Prime Minister Justin Trudeau has apologized to Tk’emlúps te Secwépemc Kukpi7 (Chief) Rosanne Casimir after travelling to a Tofino beach house rather than accepting invitations to attend the community’s event on the National Day for Truth and Reconciliation. His absence from any public events that day prompted intense criticism from Indigenous leaders.

Tk’emlúps te Secwépemc had sent the Prime Minister two invitations to attend its ceremonial event near the former Kamloops Indian Residential School. The remains of about 200 children were discovered at the site in May, setting off renewed calls for accountability for the horrific treatment Indigenous children faced in Canada’s residential schools. Similar searches at other sites led to the discoveries of more unmarked graves, including by the Cowessess First Nation, which said it had located 751 more.

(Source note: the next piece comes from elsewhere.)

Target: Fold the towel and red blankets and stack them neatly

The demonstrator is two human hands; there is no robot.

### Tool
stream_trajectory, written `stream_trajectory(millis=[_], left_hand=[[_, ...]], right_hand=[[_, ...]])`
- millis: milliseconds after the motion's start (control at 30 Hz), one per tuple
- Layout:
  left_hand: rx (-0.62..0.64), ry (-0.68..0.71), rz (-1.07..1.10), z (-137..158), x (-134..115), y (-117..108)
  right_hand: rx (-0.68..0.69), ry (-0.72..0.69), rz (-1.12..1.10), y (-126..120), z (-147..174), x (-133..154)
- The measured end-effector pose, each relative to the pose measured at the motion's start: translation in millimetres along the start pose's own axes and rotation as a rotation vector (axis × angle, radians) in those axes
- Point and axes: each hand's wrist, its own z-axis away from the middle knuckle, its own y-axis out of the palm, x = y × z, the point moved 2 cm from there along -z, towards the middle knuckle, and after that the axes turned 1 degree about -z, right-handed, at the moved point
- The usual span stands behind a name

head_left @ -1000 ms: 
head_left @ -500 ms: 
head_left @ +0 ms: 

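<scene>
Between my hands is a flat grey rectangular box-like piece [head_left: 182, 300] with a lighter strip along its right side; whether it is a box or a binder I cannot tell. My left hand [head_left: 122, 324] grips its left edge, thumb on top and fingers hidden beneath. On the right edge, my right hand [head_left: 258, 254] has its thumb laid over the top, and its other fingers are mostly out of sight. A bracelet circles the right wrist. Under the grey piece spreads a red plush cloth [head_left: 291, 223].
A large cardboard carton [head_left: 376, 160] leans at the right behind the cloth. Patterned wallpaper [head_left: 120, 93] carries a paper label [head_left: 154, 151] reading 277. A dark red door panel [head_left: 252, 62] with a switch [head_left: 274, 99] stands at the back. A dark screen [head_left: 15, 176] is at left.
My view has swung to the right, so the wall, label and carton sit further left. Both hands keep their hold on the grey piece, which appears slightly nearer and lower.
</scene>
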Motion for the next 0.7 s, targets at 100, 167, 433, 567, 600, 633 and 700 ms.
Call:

Alex Wellstead, a spokesperson in the Prime Minister’s Office, told The Globe and Mail on Sunday that Trudeau reached out to Kukpi7 Casimir and the two spoke by phone on Saturday. He said the Prime Minister offered an apology, but did not elaborate on the nature of the apology. Wellstead said Trudeau is planning to to visit the community soon.

John Ibbitson: Tofino trip may only hasten Trudeau’s departure

In Idaho County, one of America’s least-vaccinated places, authorities face dilemma over mandates

U.S. President Joe Biden’s efforts to raise his country’s lagging vaccination rate will be sorely tested in towns like Grangeville, Idaho, where authorities fear a mandate will lead essential workers to quit their posts.

Leta Strauss said there are potential perils associated with adopting a vaccine mandate in a place where many are resistant to pleas to get the shot. Strauss, who chairs the board of Syringa Hospital and Clinics, the local provider for health care, said her opposition to mandates is largely rooted in pragmatism.

With only half of Syringa’s workers vaccinated, and other hospitals not pursuing mandates, they risk losing 25 to 35 per cent of workers, Strauss said. Better to have unvaccinated nurses “than having no nurses to take care of sick patients,” she added.

More COVID-19 coverage:

Why the godmother of the women’s-rights movement in Afghanistan is staying put

Despite the pace at which women have seen their rights suddenly erased since Afghanistan fell to the Taliban, Mahbouba Seraj is remarkably cheerful. That’s because the godmother of the women’s-rights movement in Afghanistan believes the Taliban have taken over a much different country.

The Taliban’s return has meant the restoration of their segregationist rules. Girls are only permitted to go to school until Grade 6, while professional women are told to stay home. Similar rules were imposed on Afghan women the last time the extremists held power 20 years ago. But the 73-year-old believes they won’t stick this time. She says the country, and its women, are very different now – even if the mindset of the Taliban hasn’t changed.

“There are 18 million of us, and a whole lot of educated people who have been to school, a whole lot of people that are now professionals. These people are here and here to stay. Not all of them – because a lot are leaving – but some of us are staying,” she said.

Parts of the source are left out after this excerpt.